▼▼▼
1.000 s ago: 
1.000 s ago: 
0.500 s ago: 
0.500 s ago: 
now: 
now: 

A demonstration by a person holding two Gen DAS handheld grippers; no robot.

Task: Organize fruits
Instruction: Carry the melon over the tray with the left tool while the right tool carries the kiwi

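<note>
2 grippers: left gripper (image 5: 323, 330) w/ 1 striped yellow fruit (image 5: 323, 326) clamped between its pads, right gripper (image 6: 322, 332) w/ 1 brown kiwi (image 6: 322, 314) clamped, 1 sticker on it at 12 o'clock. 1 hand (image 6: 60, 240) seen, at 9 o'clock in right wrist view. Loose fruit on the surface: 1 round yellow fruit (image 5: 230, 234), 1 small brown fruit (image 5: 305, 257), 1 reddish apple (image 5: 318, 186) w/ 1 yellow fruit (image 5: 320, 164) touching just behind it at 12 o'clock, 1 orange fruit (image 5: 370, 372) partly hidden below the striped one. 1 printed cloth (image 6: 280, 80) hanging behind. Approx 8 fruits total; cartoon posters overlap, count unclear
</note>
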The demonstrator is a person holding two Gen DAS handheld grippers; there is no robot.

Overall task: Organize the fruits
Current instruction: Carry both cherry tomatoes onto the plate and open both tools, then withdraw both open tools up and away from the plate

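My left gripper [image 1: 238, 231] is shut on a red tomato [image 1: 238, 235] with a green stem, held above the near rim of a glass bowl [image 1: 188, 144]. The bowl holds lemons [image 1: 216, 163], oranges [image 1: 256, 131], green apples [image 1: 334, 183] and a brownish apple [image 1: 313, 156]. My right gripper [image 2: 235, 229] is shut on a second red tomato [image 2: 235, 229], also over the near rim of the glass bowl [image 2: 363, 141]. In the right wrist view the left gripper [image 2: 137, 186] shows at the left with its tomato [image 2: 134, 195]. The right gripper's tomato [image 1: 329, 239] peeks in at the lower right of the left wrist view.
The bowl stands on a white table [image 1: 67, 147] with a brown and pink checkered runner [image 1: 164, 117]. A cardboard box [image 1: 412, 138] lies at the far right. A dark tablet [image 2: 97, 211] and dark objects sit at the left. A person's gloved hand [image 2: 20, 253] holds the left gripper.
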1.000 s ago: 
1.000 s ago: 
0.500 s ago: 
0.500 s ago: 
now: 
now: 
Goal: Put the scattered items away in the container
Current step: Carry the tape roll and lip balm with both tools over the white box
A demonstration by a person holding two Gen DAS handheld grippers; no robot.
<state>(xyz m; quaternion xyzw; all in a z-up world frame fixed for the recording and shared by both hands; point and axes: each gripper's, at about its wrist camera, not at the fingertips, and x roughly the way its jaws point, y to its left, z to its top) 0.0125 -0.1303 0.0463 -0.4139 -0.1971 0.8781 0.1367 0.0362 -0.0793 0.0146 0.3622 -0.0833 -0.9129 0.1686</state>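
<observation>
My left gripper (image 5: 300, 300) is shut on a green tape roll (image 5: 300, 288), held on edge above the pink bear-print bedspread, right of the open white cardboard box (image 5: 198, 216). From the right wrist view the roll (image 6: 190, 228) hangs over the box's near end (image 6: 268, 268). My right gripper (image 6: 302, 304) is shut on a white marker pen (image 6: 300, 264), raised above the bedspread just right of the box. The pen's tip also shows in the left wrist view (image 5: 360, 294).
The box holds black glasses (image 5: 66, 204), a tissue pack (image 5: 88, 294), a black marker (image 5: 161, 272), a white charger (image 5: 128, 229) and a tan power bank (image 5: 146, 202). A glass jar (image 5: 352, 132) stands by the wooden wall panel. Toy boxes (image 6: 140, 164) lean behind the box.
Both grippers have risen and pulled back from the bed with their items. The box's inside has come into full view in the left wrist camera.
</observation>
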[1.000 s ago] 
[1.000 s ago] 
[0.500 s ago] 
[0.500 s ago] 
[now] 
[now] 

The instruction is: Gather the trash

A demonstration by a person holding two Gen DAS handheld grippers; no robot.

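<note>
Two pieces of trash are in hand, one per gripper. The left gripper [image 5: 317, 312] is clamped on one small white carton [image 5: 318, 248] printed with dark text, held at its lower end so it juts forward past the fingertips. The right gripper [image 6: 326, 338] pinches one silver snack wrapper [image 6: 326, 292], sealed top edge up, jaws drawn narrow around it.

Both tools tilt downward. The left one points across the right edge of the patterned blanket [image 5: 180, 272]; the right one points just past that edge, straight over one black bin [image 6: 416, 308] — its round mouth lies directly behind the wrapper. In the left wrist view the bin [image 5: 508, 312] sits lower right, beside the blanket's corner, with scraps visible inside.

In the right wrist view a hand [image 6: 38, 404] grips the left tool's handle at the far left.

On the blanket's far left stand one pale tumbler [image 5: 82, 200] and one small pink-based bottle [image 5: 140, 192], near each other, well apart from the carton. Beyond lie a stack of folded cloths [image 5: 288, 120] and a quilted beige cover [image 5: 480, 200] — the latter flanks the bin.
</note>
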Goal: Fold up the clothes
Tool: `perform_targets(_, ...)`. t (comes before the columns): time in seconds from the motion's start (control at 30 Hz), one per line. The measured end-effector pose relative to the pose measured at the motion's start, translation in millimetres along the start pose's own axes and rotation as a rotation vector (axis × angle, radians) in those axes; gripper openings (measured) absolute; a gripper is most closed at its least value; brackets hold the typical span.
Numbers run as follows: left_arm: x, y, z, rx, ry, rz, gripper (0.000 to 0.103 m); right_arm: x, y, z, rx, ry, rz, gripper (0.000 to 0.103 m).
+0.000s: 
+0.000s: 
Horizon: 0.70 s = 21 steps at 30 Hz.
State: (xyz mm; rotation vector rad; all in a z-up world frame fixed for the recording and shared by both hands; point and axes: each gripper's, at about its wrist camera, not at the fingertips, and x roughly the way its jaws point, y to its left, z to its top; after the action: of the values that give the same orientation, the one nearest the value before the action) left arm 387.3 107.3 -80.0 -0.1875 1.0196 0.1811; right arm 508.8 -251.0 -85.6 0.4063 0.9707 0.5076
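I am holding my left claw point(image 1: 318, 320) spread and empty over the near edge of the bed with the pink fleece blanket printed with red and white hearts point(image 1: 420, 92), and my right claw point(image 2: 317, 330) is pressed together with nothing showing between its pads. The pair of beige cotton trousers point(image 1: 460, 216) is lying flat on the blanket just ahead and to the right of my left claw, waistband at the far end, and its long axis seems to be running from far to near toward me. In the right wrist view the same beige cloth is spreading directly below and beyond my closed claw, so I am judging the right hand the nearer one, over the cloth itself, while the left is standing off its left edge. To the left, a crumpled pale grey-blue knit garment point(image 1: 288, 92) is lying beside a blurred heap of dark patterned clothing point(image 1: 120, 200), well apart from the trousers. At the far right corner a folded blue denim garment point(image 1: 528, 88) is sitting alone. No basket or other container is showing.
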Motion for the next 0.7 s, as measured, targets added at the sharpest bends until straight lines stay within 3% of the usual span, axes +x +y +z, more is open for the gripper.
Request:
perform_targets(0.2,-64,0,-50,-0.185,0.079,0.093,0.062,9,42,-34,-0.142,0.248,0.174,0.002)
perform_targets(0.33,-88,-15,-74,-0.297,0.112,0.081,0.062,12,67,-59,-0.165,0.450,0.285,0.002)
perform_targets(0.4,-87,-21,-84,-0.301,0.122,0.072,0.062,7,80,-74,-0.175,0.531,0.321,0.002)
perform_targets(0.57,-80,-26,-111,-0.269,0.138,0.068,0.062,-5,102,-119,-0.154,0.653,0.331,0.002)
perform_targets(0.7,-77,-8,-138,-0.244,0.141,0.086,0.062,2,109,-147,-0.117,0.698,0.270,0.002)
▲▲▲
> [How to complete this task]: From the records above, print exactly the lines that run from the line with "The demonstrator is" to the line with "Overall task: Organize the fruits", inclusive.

> [Reply]:
The demonstrator is a person holding two Gen DAS handheld grippers; there is no robot.

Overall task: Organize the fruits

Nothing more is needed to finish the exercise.